Labour under Jeremy Corbyn has pledged to purchase 8,000 houses to give immediate housing to rough sleepers. Onn has also been keen to highlight other forms of homelessness. According to Shelter, the homelessness charity, 130,000 children are living in temporary accommodation such as bed and breakfasts, hostels or hotels. Overall, the charity believes more than 320,000 people in Britain are homeless.

Onn says Labour would focus on building more social housing in communities where they are needed and has “real concerns” over the quality of accommodation families find themselves in currently. To meet the demand, the minister reveals she has had conversations regarding the erecting of modular homes – prefabricated houses that can be constructed quickly away from the building site. “I heard some interesting new ideas about container flats and using those for temporary and emergency accommodation,” she says, adding: “Ultimately, they want somewhere permanent to live. So, it comes on to the building side as much as anything else.”

Labour has pledged to repeal the Vagrancy Act, the early 19th-century law that makes it an offence to sleep rough or beg. Layla Moran, the Liberal Democrat MP, has a Private Members’ Bill seeking to do exactly that, and Onn says her party is keeping an eye on its progress through parliament.

“There is quite an unsympathetic view about homelessness. There is an element of suggesting that people are not doing everything that they could to sort their lives out or things are through their own choices and therefore their own fault. Therefore, it just tries to ignore human fallibility,” concludes Onn.

“Everybody has frailties. We need a little bit more humanity and empathy when it comes to considering people’s circumstances.

“When you just see people, they are on the streets, it’s really easy to just walk past and just think ‘that’s a terrible thing’ or ‘they’re in the way’ or ‘they’ve caused a mess’ or ‘why are they shouting at me to give them money’, whatever it is. But to spend any time and talk to people and humanise the issue actually creates a big change in people’s mindset.

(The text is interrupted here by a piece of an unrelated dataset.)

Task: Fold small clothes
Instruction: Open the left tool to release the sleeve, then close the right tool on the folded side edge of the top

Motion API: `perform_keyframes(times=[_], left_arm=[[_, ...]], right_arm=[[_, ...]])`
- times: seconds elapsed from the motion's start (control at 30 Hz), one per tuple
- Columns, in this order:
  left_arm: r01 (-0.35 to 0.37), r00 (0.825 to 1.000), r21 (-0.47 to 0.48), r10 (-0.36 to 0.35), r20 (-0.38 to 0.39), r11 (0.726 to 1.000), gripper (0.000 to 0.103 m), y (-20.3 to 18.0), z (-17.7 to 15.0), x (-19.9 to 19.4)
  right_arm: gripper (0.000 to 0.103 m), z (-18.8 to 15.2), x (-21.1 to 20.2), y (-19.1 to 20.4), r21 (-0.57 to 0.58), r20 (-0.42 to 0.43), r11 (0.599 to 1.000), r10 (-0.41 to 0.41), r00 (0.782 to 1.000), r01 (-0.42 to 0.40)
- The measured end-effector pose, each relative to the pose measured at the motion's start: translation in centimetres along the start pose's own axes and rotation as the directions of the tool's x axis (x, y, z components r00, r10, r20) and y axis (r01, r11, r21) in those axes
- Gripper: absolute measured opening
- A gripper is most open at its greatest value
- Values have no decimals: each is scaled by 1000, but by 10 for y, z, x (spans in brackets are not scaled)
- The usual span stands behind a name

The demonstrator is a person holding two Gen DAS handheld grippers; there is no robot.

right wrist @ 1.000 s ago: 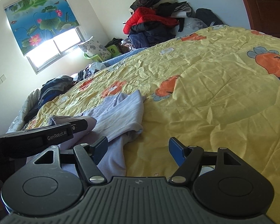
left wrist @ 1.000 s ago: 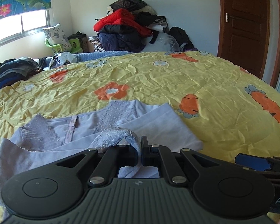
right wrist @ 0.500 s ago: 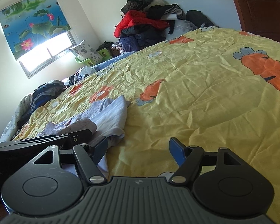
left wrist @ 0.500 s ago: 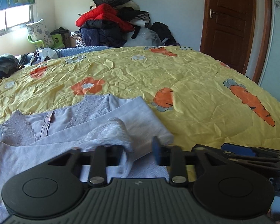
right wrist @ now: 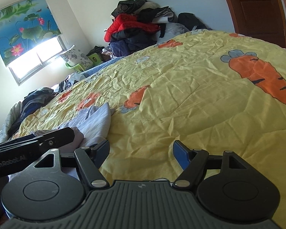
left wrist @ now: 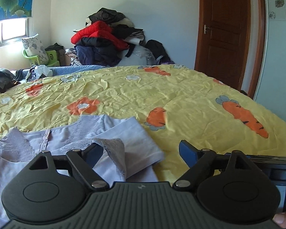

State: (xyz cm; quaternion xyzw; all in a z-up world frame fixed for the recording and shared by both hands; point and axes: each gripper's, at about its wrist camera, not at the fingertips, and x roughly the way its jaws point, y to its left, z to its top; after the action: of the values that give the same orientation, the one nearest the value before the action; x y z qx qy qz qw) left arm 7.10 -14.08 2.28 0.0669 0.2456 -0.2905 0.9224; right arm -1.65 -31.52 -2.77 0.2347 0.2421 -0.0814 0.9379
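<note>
Left wrist view: top (left wrist: 97, 145) on bed (left wrist: 181, 99), one side folded in.
Left gripper (left wrist: 138, 153): just opening wide, lace edge draped over one finger, unpinched.
Right gripper (right wrist: 141, 152): wide, empty.
Left to do: further folds.

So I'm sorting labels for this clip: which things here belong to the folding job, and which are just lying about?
Job:
lilac lace-trimmed top
left gripper, open
right gripper, open
yellow bedspread

Lying about:
heap of coats
floral pillow
dark clothes pile
</note>
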Motion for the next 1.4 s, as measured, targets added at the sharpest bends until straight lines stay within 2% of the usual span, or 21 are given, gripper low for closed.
perform_keyframes(times=[0.23,0.4,0.47,0.53,0.6,0.67,0.73,0.77,0.87,0.93,1.0,1.07,1.13,1.17,1.3,1.33,1.4], left_arm=[[67,998,34,-67,-2,997,87,-14,3,1],[91,995,131,-85,-53,987,88,-27,-6,9],[90,995,163,-80,-65,983,88,-31,-10,11],[88,995,193,-76,-71,977,88,-35,-14,12],[77,996,233,-62,-70,969,88,-40,-18,13],[55,997,285,-38,-66,957,88,-47,-22,14],[33,998,331,-15,-57,943,88,-53,-26,14],[24,999,348,-6,-52,937,88,-55,-27,14],[0,999,384,20,-47,923,89,-59,-31,16],[13,996,355,20,-89,935,90,-55,-33,22],[28,994,334,7,-105,942,90,-50,-33,23],[42,994,316,-7,-111,948,90,-47,-33,23],[14,995,337,19,-94,942,90,-49,-34,24],[21,994,338,15,-104,941,90,-50,-34,25],[32,993,317,7,-121,948,90,-48,-37,27],[23,993,319,16,-119,947,90,-47,-38,27],[16,993,320,23,-119,947,90,-46,-38,27]], right_arm=[[74,3,-5,-14,17,19,999,-41,999,41],[74,19,-9,-21,18,53,998,-62,997,61],[76,34,-13,-14,-28,79,999,-42,996,44],[81,53,-11,3,-139,57,990,4,998,4],[81,71,-5,28,-280,-10,957,71,997,-71],[83,85,3,53,-387,-83,906,148,986,-169],[86,91,13,83,-495,-171,829,199,965,-259],[86,90,18,95,-535,-208,795,205,956,-287],[87,78,33,134,-628,-354,669,209,912,-397],[90,71,38,147,-658,-381,636,180,907,-402],[90,71,47,150,-651,-415,638,155,897,-411],[82,71,50,147,-626,-452,638,172,875,-449],[33,68,55,146,-629,-476,639,135,869,-443],[27,67,56,143,-628,-481,638,134,867,-446],[23,62,58,137,-623,-504,626,137,853,-468],[16,61,57,137,-627,-496,628,134,858,-461],[14,60,53,135,-645,-461,636,118,880,-423]])
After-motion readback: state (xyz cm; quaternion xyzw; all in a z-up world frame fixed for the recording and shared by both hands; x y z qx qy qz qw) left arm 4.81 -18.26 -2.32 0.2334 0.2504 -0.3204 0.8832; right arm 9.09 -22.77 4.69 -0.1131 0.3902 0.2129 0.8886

“Lots of people say ‘why am I talking about these people, they’ve got themselves into that situation’. I say back to them have you ever gone to our local shelter? Have you ever done any outreach work? Have you ever done the soup kitchen on the weekends? Have you ever done any of these things to make a connection with these people and find out a bit more about them and not just see them as somebody in a shop doorway or at the end of the tube stairs or whatever it is?

“Usually, no. Possibly, because you’re being confronted with something you don’t understand and doesn’t feel very comfortable.”